Il y a des séries dont on nous rebat les oreilles tous les quatre matins, comme Game of Thrones ou, à une certaine époque, Lost et X-Files ; et d’autres qui ne sortent jamais de l’anonymat alors que leur intérêt est manifeste. Il en va ainsi de Rebellion, mini-série feuilletonnante en deux saisons (pour le moment) de cinq épisodes chacune produite par RTÉ, le service public de radiodiffusion et de télévision irlandais.

Disponible sur Netflix, Rebellion se donne pour ambition de parcourir les évènements majeurs survenus en Irlande au cours du XXe siècle. Long programme, en effet, quand on songe à tout ce qui s’est passé entre la création du Sinn Féin, en 1905, et l’accord du Vendredi saint qui mit fin, en 1998, à trente ans de conflits en Irlande du Nord – la série pourrait aisément s’étaler sur dix saisons.
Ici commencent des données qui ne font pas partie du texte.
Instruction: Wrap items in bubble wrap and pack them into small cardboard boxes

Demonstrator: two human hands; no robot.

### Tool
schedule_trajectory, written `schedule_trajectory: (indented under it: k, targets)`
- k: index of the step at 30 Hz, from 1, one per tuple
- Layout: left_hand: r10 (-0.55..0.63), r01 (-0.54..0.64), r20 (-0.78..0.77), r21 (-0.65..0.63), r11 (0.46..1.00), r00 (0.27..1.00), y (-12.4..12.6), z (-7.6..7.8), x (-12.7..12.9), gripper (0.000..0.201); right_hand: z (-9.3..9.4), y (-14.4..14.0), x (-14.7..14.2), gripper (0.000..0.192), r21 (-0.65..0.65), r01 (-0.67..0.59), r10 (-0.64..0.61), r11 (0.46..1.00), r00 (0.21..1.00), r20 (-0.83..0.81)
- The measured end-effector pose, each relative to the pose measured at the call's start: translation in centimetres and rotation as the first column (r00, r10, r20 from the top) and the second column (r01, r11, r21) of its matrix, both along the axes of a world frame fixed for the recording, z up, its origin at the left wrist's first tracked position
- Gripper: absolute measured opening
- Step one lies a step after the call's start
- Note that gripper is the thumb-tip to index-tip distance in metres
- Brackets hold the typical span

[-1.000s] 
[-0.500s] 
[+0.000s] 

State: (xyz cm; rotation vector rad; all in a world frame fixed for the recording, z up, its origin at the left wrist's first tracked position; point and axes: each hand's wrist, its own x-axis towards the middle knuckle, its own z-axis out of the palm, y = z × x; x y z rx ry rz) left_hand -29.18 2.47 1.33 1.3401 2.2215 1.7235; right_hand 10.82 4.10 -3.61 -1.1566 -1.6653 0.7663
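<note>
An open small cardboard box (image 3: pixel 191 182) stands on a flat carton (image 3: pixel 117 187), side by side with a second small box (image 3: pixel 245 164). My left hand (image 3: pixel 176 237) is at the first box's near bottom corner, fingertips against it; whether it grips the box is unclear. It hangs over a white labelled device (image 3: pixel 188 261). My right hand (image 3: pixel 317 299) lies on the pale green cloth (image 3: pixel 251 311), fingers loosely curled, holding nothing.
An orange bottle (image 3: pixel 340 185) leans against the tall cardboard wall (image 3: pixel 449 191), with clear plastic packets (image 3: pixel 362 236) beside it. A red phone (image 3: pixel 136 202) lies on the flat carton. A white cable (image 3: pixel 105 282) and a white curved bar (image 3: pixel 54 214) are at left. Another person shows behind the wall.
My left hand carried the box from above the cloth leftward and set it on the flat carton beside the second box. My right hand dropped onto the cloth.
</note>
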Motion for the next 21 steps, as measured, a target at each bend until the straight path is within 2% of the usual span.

La première revient longuement sur l’insurrection de Pâques 1916. À l’époque, le député John Redmond venait d’obtenir des Britanniques la promulgation du « Home Rule » (l’autonomie) pour l’Irlande qu’il réclamait depuis 1912. De quoi déclencher les hostilités avec les unionistes du Nord qui menaçaient de prendre les armes contre les populations catholiques via leur milice créée en 1913, l’Ulster Volunteer Force (UVF). En réaction, le Sud, partisan du « Home Rule », créa à son tour l’organisation armée des Irish Volunteers. La crainte légitime de voir la mise en œuvre du projet d’autonomie repoussée aux calendes grecques par l’hostilité du Nord et par le déclenchement de la guerre de 14 poussa les Irish Volunteers de Dublin, commandés par Patrick Pearse, à faire jonction avec la Citizen Army du socialiste James Connolly afin de prendre d’assaut un certain nombre de bâtiments stratégiques de la capitale, le 24 avril 1916, et de proclamer la naissance et l’indépendance de la République d’Irlande. Durant près d’une semaine, ce sont 1.100 patriotes irlandais qui parvinrent à tenir tête à 16.000 soldats britanniques. Leur entreprise fut soldée par un échec militaire qui se mua en une victoire idéologique…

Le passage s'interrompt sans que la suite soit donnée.